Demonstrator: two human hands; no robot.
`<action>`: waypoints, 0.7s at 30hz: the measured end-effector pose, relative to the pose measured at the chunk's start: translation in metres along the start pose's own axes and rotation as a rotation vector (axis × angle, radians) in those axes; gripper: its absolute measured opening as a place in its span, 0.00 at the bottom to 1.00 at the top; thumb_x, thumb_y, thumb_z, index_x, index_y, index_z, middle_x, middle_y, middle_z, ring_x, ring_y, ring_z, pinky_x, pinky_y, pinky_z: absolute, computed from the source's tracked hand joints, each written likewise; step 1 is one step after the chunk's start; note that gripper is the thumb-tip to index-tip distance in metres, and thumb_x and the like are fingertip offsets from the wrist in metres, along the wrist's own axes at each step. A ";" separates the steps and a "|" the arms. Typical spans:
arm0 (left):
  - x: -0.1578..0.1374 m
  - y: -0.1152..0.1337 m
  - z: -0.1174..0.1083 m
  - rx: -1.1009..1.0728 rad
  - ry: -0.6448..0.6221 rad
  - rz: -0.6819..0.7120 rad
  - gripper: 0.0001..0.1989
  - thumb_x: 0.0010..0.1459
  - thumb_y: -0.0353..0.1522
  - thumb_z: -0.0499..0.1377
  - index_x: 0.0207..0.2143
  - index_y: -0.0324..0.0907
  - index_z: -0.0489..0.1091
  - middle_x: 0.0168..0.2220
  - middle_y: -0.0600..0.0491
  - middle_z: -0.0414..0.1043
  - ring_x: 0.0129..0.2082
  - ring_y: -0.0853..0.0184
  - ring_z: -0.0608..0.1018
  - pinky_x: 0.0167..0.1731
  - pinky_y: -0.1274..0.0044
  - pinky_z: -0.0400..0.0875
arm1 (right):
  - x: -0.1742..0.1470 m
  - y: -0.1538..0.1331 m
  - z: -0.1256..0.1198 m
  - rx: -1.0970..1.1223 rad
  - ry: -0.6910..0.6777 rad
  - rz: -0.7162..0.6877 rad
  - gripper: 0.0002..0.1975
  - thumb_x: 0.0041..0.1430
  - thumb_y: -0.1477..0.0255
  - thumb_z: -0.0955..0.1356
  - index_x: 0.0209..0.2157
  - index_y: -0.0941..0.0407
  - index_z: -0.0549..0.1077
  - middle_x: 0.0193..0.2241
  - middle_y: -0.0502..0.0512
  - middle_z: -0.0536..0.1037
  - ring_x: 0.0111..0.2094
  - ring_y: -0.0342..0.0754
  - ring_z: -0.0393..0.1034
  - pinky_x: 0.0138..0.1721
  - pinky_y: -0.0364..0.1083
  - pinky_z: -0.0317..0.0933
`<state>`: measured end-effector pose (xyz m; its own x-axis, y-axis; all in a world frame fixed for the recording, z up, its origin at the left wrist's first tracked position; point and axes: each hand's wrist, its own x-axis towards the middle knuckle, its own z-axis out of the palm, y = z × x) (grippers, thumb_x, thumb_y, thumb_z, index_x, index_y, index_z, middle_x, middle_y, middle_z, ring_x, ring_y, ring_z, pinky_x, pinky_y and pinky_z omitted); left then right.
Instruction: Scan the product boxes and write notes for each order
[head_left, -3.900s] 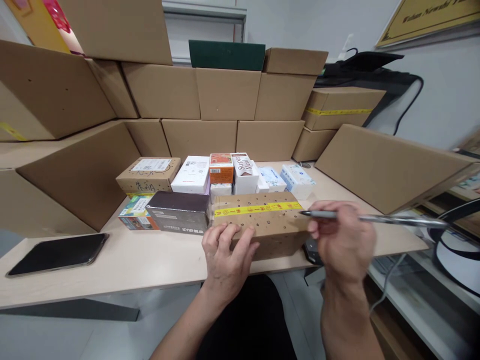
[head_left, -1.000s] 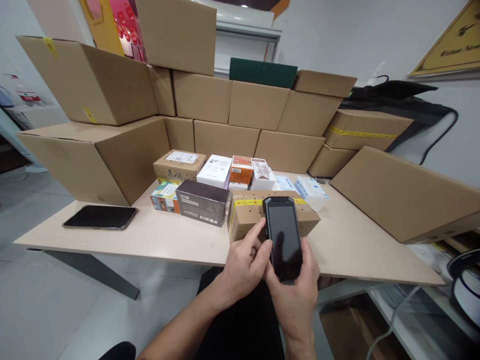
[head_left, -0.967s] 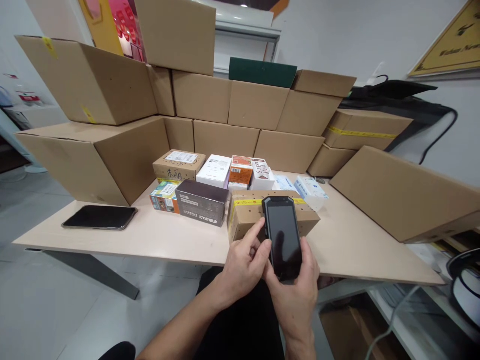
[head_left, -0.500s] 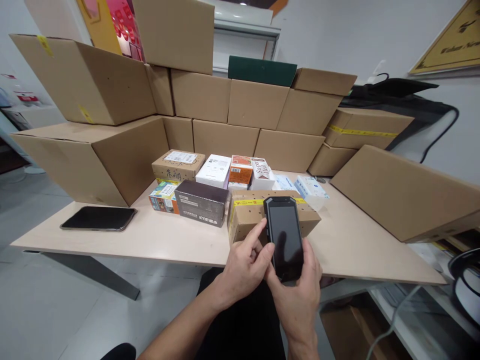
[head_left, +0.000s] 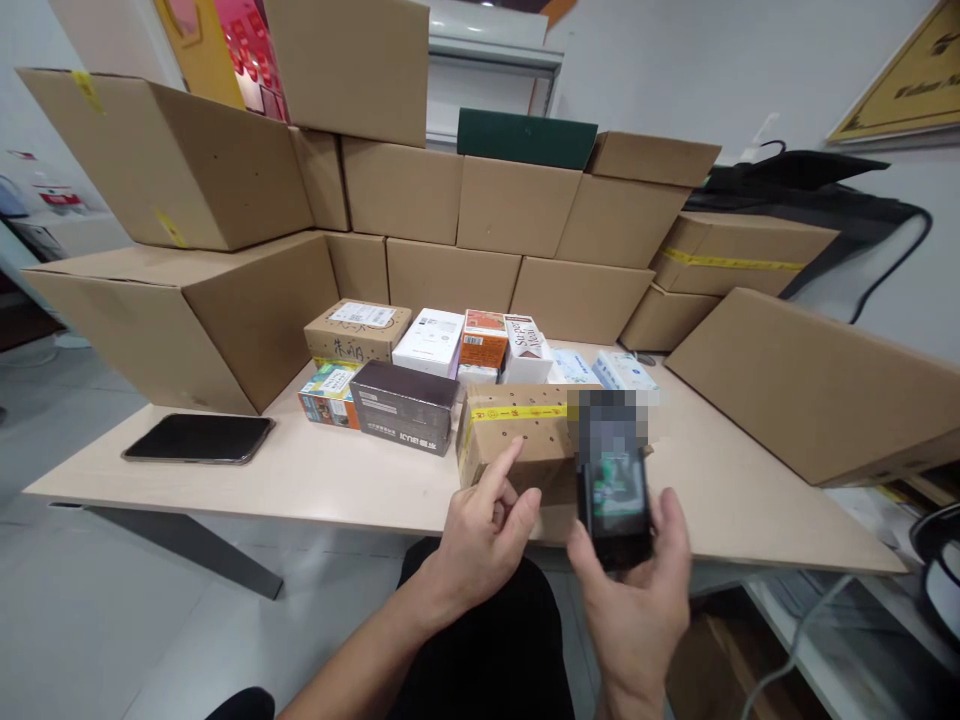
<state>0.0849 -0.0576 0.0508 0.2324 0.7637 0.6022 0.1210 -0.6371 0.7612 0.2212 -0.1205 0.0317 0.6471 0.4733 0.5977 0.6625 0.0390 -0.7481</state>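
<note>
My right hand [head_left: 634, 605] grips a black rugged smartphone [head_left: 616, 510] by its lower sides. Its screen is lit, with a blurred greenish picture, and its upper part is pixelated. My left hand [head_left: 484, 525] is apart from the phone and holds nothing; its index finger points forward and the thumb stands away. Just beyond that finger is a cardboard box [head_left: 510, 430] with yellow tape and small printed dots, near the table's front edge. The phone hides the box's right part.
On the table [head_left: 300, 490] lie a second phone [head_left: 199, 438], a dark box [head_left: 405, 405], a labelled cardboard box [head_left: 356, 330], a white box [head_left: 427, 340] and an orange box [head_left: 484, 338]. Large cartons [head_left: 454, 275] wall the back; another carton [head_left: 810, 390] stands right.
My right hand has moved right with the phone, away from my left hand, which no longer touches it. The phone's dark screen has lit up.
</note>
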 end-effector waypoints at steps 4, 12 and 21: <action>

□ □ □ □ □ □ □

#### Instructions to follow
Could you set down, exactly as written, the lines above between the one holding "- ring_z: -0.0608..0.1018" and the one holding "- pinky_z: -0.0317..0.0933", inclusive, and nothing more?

#### Problem solution
  - ring_z: -0.0608..0.1018
  - pinky_x: 0.0167..0.1731
  - pinky_y: -0.1274..0.0044
  - pinky_z: -0.0400..0.0875
arm1 (right):
  - x: -0.1742..0.1470 m
  - y: -0.1538..0.1331 m
  - z: -0.1256..0.1198 m
  - rx: -1.0970..1.1223 rad
  - ry: -0.6910..0.6777 rad
  - rz: -0.7162..0.6877 rad
  - gripper: 0.0002..0.1975
  - thumb_x: 0.0041..0.1430
  - thumb_y: -0.1477..0.0255
  - thumb_z: -0.0955..0.1356
  - index_x: 0.0209..0.2157
  - index_y: -0.0941..0.0407
  - index_z: -0.0549..0.1077
  - middle_x: 0.0193..0.2241
  - middle_y: -0.0502..0.0512
  - middle_z: -0.0536..0.1037
  - ring_x: 0.0111..0.2094
  - ring_y: -0.0342..0.0754
  - ring_z: -0.0393..0.1034
  - pinky_x: 0.0138..0.1721
  - pinky_y: -0.0364..0.1083
  - pinky_z: -0.0317..0.0933

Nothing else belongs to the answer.